Which Advisers Does This Apply To?

Accountants who establish trusts, form companies, assist in business sales, manage client funds, or provide registered office services are now regulated.

Financial advisers whose practice extends beyond pure financial advice into trust creation, company structuring, or client money management face full Tranche 2 obligations.

Lawyers and conveyancers who assist in property transactions, business transfers, corporate structuring, or trust administration are caught.

Real estate agents and buyer's agents must verify the identity of both buyers and sellers in property transactions from 1 July 2026.

Property developers selling off-the-plan apartments, house-and-land packages, or subdivided lots are regulated for those sales.

What This Means for You Practically

Assemble Your Identity Documents Now

Passport or driver's licence for all individuals.

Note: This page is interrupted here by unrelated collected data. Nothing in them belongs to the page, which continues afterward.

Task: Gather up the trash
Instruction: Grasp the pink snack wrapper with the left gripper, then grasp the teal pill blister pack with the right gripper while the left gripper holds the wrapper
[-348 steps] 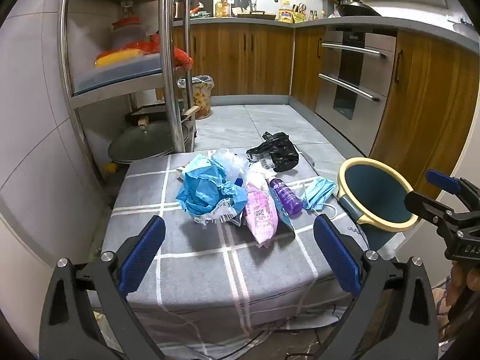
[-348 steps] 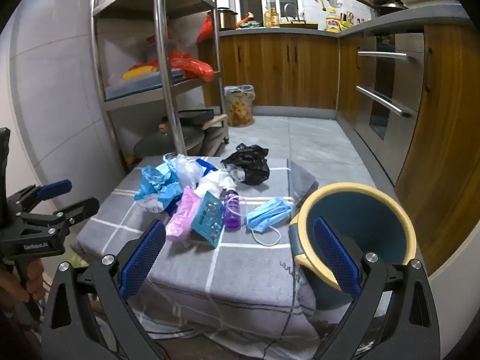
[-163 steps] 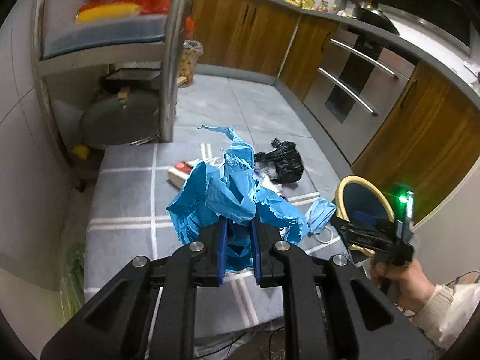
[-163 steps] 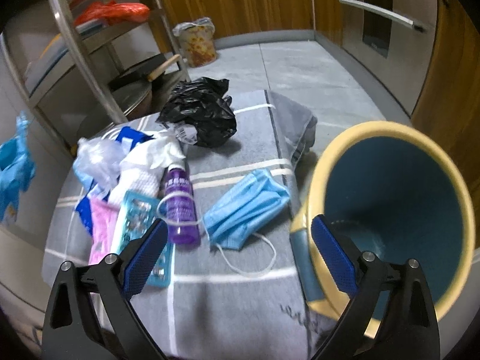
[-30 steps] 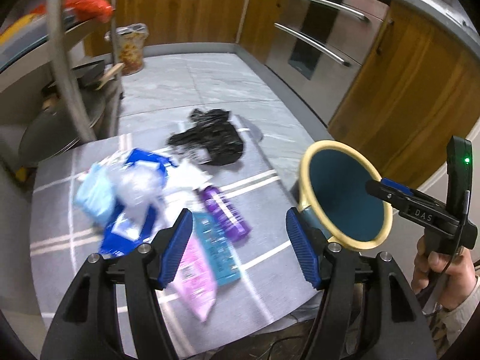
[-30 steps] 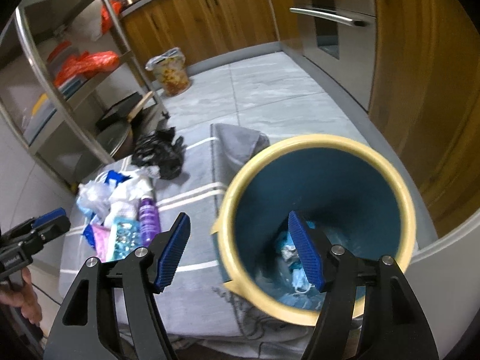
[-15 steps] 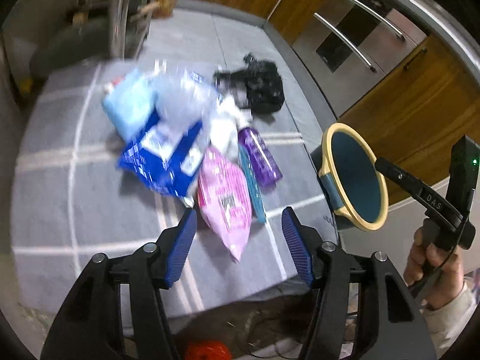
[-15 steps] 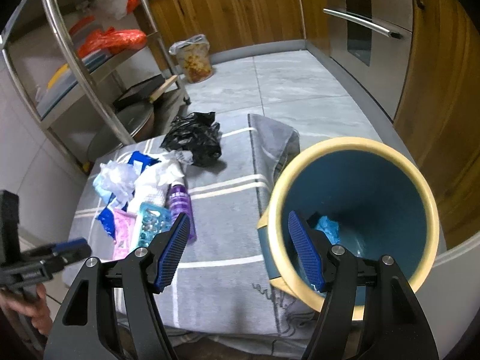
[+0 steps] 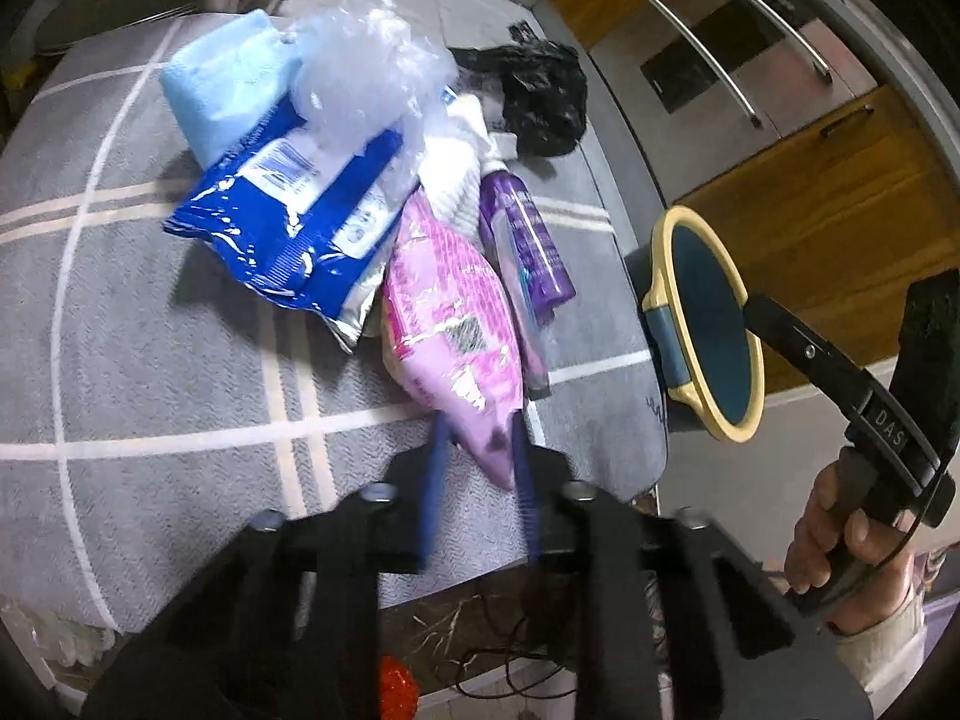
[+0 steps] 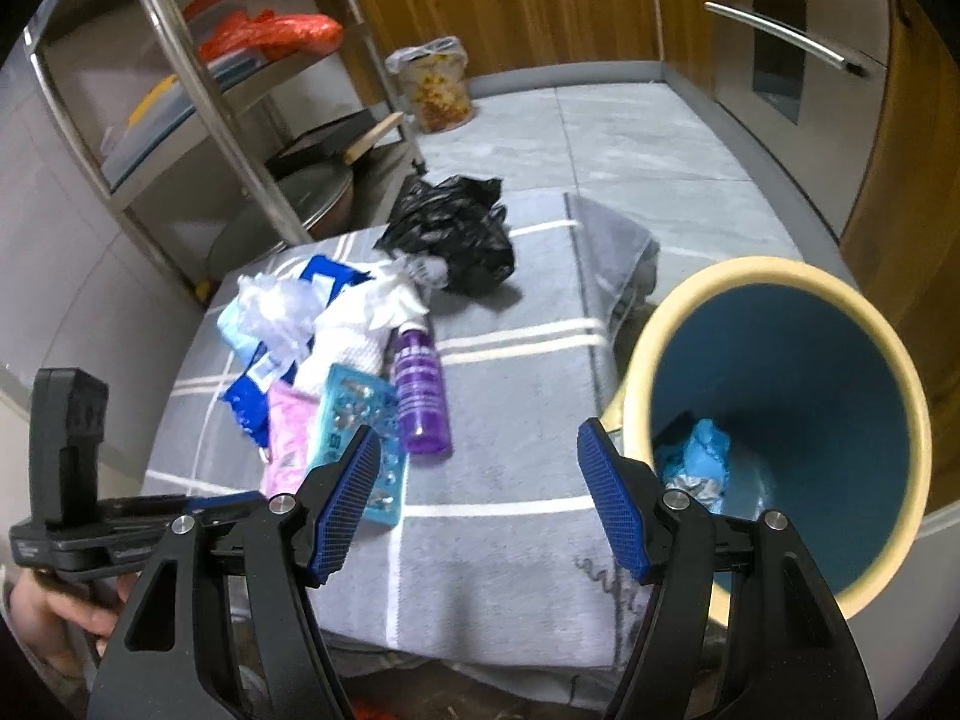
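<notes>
Trash lies piled on a grey checked cloth [image 9: 150,372]: a pink packet [image 9: 450,306], a blue and white packet [image 9: 300,210], a purple bottle [image 9: 528,240], a teal blister pack [image 10: 360,420], clear plastic [image 9: 366,48] and a black bag [image 9: 540,96]. My left gripper [image 9: 477,450] has its fingers closed on the near end of the pink packet. My right gripper [image 10: 480,504] is open and empty, over the cloth beside the blue bin with a yellow rim [image 10: 780,396]. Blue trash [image 10: 702,462] lies inside the bin.
A steel shelf rack [image 10: 228,96] with pans stands behind the cloth. Wooden cabinets and an oven [image 10: 798,48] line the far and right sides. A bagged bin [image 10: 435,84] stands on the tiled floor. Cables lie under the cloth's front edge [image 9: 498,660].
My left gripper has moved down to the pink packet and its fingers have closed on its near end. My right gripper has shifted slightly and stays open.
</notes>
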Tool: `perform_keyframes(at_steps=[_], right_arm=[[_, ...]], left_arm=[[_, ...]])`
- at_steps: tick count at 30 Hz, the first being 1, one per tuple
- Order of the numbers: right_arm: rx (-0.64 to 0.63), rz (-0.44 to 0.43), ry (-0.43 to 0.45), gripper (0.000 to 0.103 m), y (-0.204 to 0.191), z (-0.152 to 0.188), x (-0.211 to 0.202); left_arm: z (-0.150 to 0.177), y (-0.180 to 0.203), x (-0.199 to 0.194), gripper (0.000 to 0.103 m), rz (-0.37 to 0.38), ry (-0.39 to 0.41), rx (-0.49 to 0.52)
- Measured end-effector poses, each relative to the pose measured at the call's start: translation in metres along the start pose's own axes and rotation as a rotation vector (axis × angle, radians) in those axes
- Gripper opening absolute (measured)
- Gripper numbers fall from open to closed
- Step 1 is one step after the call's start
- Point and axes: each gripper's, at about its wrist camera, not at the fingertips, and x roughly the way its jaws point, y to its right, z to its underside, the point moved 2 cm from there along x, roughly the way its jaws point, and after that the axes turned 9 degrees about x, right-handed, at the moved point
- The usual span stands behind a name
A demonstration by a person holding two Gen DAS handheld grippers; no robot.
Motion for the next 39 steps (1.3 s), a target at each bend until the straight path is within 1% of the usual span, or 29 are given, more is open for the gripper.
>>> perform_keyframes(at_steps=[1, 2, 5, 8, 12, 13, 18, 21, 25, 27, 32, 34, 37, 38, 39], right_arm=[[-0.004, -0.006, -0.003, 0.069, -0.002, 0.001, 0.001], [-0.008, -0.011, -0.008, 0.069, -0.004, 0.002, 0.002], [-0.018, -0.024, -0.024, 0.07, -0.01, 0.004, 0.007], [-0.027, -0.041, -0.047, 0.07, -0.016, 0.007, 0.014], [-0.06, -0.066, -0.079, 0.07, -0.029, 0.013, 0.025], [-0.069, -0.072, -0.084, 0.07, -0.032, 0.014, 0.027], [-0.176, -0.085, -0.117, 0.07, -0.057, 0.027, 0.036], [-0.263, -0.075, -0.143, 0.07, -0.073, 0.038, 0.044], [-0.326, -0.039, -0.17, 0.07, -0.083, 0.051, 0.058], [-0.336, -0.019, -0.182, 0.07, -0.085, 0.055, 0.066], [-0.352, 0.019, -0.197, 0.071, -0.094, 0.059, 0.082], [-0.369, 0.039, -0.198, 0.075, -0.098, 0.061, 0.088], [-0.399, 0.074, -0.207, 0.075, -0.102, 0.066, 0.1], [-0.4, 0.081, -0.207, 0.075, -0.102, 0.067, 0.102], [-0.397, 0.086, -0.204, 0.075, -0.101, 0.067, 0.105]], left_arm=[[0.0, 0.001, 0.0, 0.01, 0.002, 0.0, 0.008], [0.001, 0.003, 0.0, 0.006, 0.002, -0.001, 0.026], [0.003, 0.01, -0.002, 0.002, -0.005, -0.003, 0.063], [0.006, 0.016, -0.005, 0.001, -0.035, -0.011, 0.107], [0.01, 0.022, -0.015, 0.001, -0.104, -0.012, 0.175], [0.011, 0.023, -0.016, 0.001, -0.111, -0.013, 0.18], [0.019, 0.012, -0.023, 0.001, -0.141, -0.028, 0.16], [0.024, 0.004, -0.034, 0.001, -0.15, -0.021, 0.132], [0.03, -0.007, -0.048, 0.001, -0.164, -0.003, 0.11], [0.032, -0.012, -0.053, 0.001, -0.171, 0.004, 0.1], [0.035, -0.021, -0.06, 0.001, -0.216, 0.009, 0.099], [0.036, -0.022, -0.057, 0.001, -0.212, 0.003, 0.096], [0.036, -0.026, -0.05, 0.001, -0.204, -0.007, 0.092], [0.035, -0.027, -0.047, 0.008, -0.201, -0.016, 0.09], [0.034, -0.027, -0.045, 0.018, -0.194, -0.017, 0.088]])
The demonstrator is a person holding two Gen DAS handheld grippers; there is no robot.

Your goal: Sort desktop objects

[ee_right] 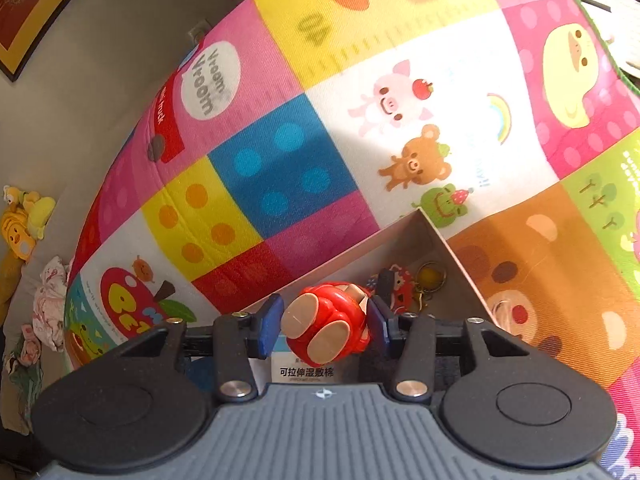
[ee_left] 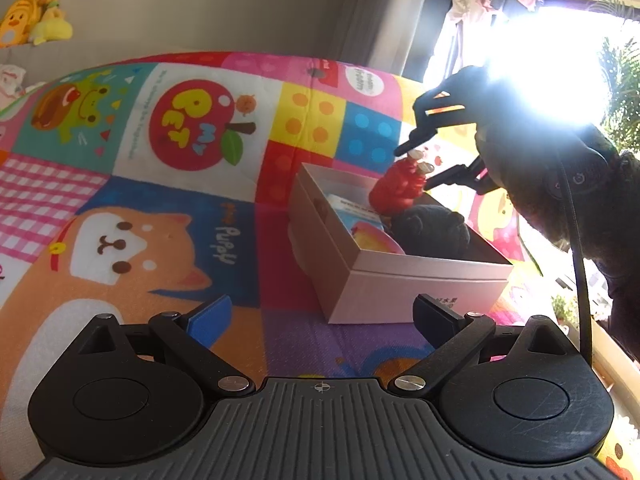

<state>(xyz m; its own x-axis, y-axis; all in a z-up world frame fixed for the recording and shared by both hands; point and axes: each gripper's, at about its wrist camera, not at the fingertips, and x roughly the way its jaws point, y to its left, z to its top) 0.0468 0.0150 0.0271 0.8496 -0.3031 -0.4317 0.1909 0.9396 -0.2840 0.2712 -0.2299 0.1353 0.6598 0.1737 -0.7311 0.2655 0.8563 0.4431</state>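
Red toy point(ee_right: 326, 326) clenched in right gripper point(ee_right: 325, 326), above box point(ee_left: 400, 280); left gripper point(ee_left: 320, 316) released, at 6 o'clock of box.

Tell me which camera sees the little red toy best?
The right wrist view. The red toy sits big and sharp right between the right tool's blue pads, above the box. In the left wrist view the toy is small, farther off, and half lost in window glare.

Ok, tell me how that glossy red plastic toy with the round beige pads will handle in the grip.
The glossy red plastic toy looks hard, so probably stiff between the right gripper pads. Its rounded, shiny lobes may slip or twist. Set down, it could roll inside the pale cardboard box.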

ASIC extracts for companies. Trust deeds and trustee identification for trusts. The more complex your structure, the more documentation you will need. Having it ready before your adviser asks saves time and avoids delays.

Map Your Ownership Structure

Know who the beneficial owners of each entity in your structure are, and be prepared to explain it clearly. If you are unsure — because the structure was set up years ago and you have lost track of who the appointor is, or which trust owns which shares — now is the time to find out.

Build Extra Time Into Transaction Timelines

If you are planning a property purchase, business acquisition, or new corporate structure in the second half of 2026, factor in the time needed to complete KYC before work begins. For complex structures, this may take days or weeks. A transaction that needs to settle in 30 days needs to start the KYC process on day one.

Be Prepared to Explain Source of Funds

For significant transactions, have a clear, documentable explanation ready — bank statements, sale contracts, inheritance documents, loan agreements. Your adviser is satisfying a legal requirement. The easier you make it for them, the faster the process moves.

Do Not Be Offended

Your long-standing adviser of ten years asking to verify your identity is not a sign that the relationship has changed. It is a sign that the law has. The obligation applies to every client, regardless of the length or depth of the relationship.

The Broader Point: This Is About Trust in the System

Money laundering causes genuine harm. It funds organised crime, drug trafficking, and exploitation. It distorts property markets and inflates asset prices. Australia's professional services sector has been a gap in the global financial crime defence framework for too long.

The inconvenience to you as a law-abiding client is real but manageable. The benefit to the financial system — and to the integrity of the professions you rely on — is significant.

How Proximo Comply Helps — On Both Sides

When your adviser uses Proximo Comply, the KYC process is guided, digital, and efficient — not a manila folder of photocopied documents and manual spreadsheets. Identity verification is streamlined. Beneficial ownership mapping is structured. The process that could take days without proper systems takes hours with the right technology.

For advisers reading this: if you have not yet built the compliance infrastructure the law now requires, the window is closing. Visit proximoai.net to book a demonstration.

TL;DR: From 1 July 2026, your accountant, lawyer, financial adviser, and real estate agent are legally required to verify your identity, identify beneficial owners of your entities, and understand the source of your funds before helping you with certain transactions. Prepare your documents, map your ownership structure, and build extra time into transaction timelines. Your adviser is not being intrusive — they are complying with the law.